The National Science Board predicted human-caused Global Cooling in 1974, see http://tvpclub.blogspot.com/2009/12/national-science-board-prediction.html for a link to their report.
Direct quotes:
1- “Human activity may be involved on an even broader scale in changing the global climate.”
2- “During the last 20-30 years, world temperature has fallen …”
3- “… there is increasing concern that man himself may be implicated, not only in the recent cooling trend but also in the warming temperatures …
4- “… activities of the expanding human population – especially those involved with the burning of fossil fuels – raised the carbon dioxide content of the atmosphere, which acts as a ‘greenhouse’ …”
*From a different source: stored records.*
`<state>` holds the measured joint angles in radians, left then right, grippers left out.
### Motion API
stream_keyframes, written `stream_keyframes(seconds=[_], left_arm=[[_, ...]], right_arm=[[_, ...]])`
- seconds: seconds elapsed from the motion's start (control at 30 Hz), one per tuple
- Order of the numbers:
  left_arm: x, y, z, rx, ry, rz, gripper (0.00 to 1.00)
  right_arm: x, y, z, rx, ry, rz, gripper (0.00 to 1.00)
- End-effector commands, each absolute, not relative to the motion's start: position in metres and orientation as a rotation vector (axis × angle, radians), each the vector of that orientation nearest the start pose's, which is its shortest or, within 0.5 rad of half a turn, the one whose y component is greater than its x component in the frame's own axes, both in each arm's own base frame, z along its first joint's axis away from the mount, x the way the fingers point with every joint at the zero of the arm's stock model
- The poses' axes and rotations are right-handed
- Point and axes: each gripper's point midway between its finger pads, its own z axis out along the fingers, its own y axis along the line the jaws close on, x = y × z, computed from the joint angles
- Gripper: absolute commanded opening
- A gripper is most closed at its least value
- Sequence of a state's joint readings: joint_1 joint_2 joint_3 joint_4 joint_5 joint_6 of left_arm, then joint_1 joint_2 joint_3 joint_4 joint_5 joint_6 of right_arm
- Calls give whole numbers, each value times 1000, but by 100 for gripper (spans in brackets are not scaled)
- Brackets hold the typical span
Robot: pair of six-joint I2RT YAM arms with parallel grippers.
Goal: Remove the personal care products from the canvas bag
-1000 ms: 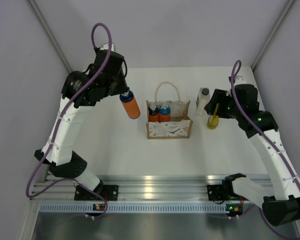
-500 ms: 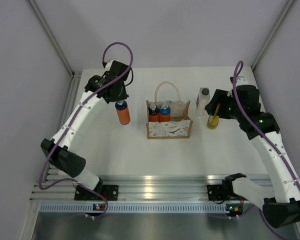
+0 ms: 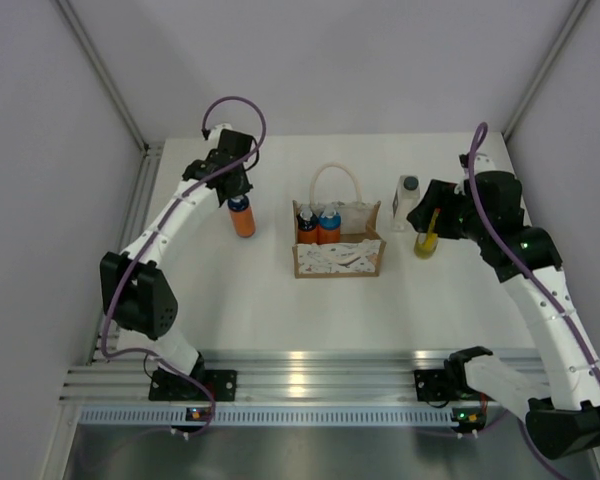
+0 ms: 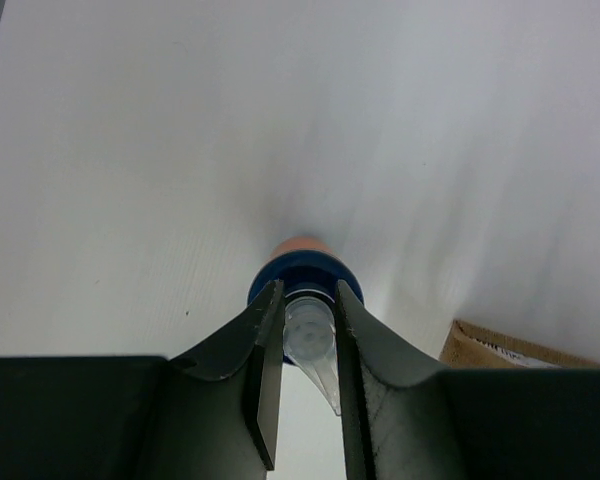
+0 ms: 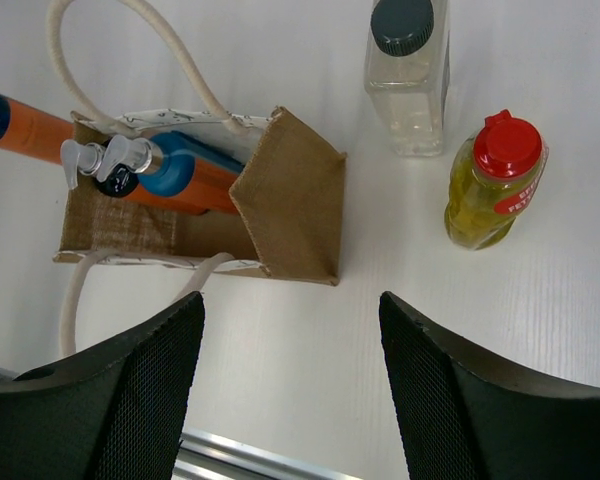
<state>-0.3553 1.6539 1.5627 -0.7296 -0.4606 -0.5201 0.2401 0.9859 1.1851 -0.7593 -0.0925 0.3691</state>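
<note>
Left of bag: orange bottle in L pincer.

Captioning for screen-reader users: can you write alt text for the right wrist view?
A tan canvas bag sits on a white table with two orange bottles inside; a clear bottle and a yellow bottle stand beside it. A third orange bottle shows beyond the bag, and the open right gripper frames the bottom.
</note>
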Motion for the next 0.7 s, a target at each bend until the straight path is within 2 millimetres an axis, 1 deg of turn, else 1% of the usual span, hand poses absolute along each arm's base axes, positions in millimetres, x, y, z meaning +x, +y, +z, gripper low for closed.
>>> stream_keyframes(seconds=[0.0,0.03,0.13,0.2,0.23,0.27,0.33,0.37,0.4,0.47,0.5,0.53,0.57,0.6,0.63,0.67], left_arm=[[463,-91,243,-441,2070,51,0],[467,-90,235,-440,2082,57,0],[473,-92,225,-438,2100,62,0],[474,-93,222,-441,2106,60,0],[475,-94,220,-443,2111,62,3],[473,-93,217,-446,2115,65,17],[471,-90,217,-471,2108,66,35],[469,-89,215,-474,2111,76,53],[469,-89,215,-474,2110,75,60],[468,-92,218,-456,2115,57,68],[470,-95,223,-443,2111,42,76],[469,-96,231,-425,2103,28,95],[468,-98,236,-417,2096,9,98],[466,-101,243,-404,2090,-16,99],[463,-102,258,-400,2065,-38,99],[458,-102,263,-401,2067,-46,99]], right_arm=[[269,105,297,51,2112,504,68],[268,106,297,45,2111,509,68],[265,110,297,12,2112,531,69],[262,116,299,-23,2111,565,69],[262,117,299,-40,2112,572,69],[261,119,302,-52,2107,583,69],[261,124,305,-78,2104,605,69],[262,125,308,-83,2098,612,69],[263,128,309,-97,2103,626,69],[264,135,316,-127,2093,653,69],[268,140,313,-134,2113,656,69],[271,143,314,-136,2117,656,68],[272,152,320,-160,2108,654,67],[278,158,313,-168,2141,641,67],[280,163,313,-181,2145,632,66],[284,169,317,-196,2138,624,66]])
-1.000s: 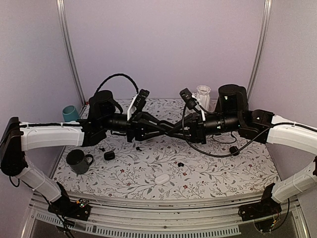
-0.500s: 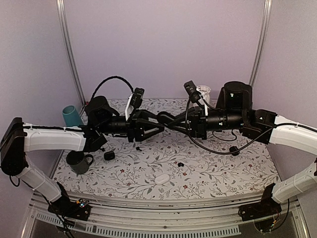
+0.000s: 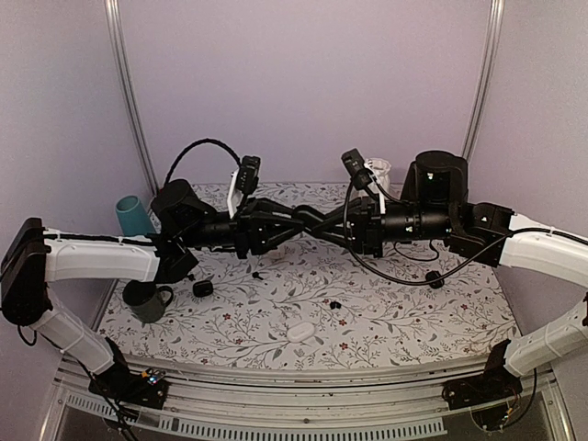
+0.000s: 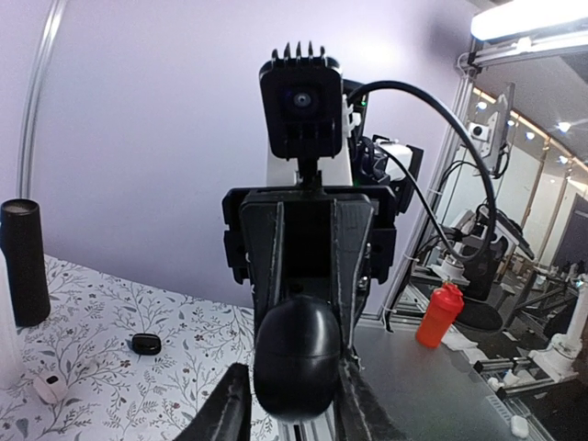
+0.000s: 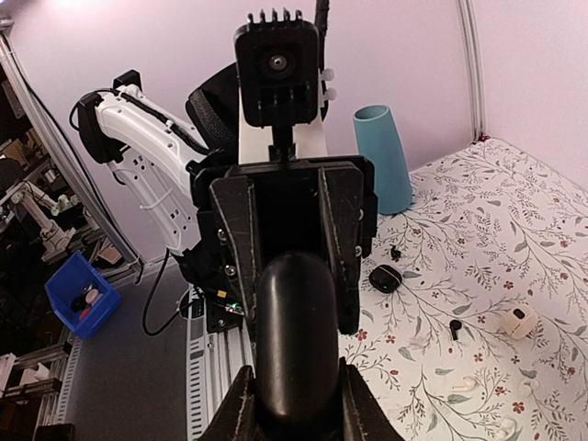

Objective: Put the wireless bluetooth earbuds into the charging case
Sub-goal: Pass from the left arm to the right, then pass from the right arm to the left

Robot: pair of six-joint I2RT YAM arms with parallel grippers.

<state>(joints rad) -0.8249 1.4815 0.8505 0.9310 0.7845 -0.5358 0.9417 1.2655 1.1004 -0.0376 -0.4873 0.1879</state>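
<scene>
Your left pincer [image 4: 292, 404] and right pincer [image 5: 294, 404] are both clamped on the black case [image 4: 296, 354], held in mid-air over the surface [image 3: 404, 312]. The earbuds [image 3: 335, 303] lie loose below: tiny, light, glossy, likely slippery, so pinch each across its stem. The case's lid seam is hidden; you can't tell if it's open.

Left arm [image 3: 96, 257], right arm [image 3: 547, 248]: white shell links, black cylindrical joint housings, black forearms. Black cable [image 3: 197, 152] looped above wrist. Wrist camera [image 4: 299, 101]: black square block, finned top. Right gripper [image 4: 308, 312]: black ribbed fingers
</scene>
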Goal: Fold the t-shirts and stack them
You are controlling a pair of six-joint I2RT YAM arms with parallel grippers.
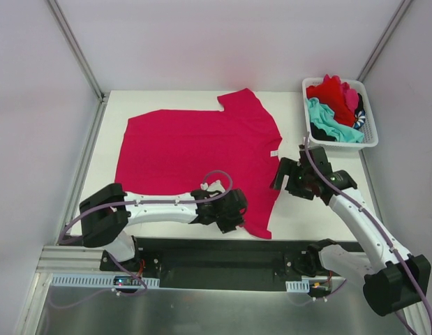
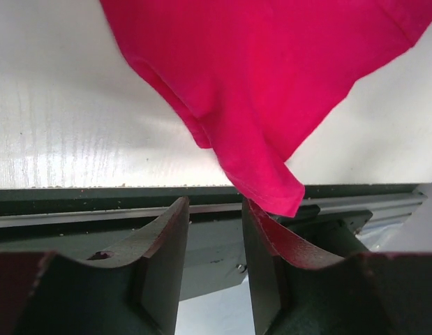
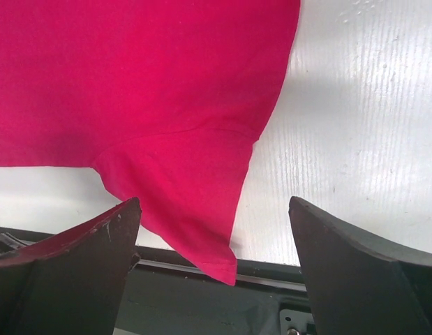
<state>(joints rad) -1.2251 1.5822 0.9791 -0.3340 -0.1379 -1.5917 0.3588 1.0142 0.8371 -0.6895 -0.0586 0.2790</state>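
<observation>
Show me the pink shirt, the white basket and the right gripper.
pink shirt (image 1: pixel 195 143), top view, middle of its body.
white basket (image 1: pixel 372 118), top view, right rim.
right gripper (image 3: pixel 212 206), right wrist view, midway between its open fingertips.

The shirt (image 1: pixel 195 150) covers the desk (image 1: pixel 299 215) centre and left. Bare strips lie along the far edge, left edge and right side. The basket (image 1: pixel 370 142) blocks the far right corner. The right end effector (image 1: pixel 289 181) stands between shirt and basket; walls (image 1: pixel 202 42) bound three sides.
</observation>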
5- “But simulataneously … growing industrialization and the spread of agriculture introduced increasing quantities of dust into the atmosphere which reduced the amount of solar radiation reaching the earth. … the cooling effect of the dust particles more than compensated for the warming effect of the carbon dioxide, and world temperature began to fall.”
6- “Several consequences [of colder temperatures] have been observed: … southward intrusion of sea-ice … unusually large numbers of severe storms … development of a calamitous drought belt extending around the world …”
THE MORE THINGS CHANGE, THE MORE THEY REMAIN THE SAME.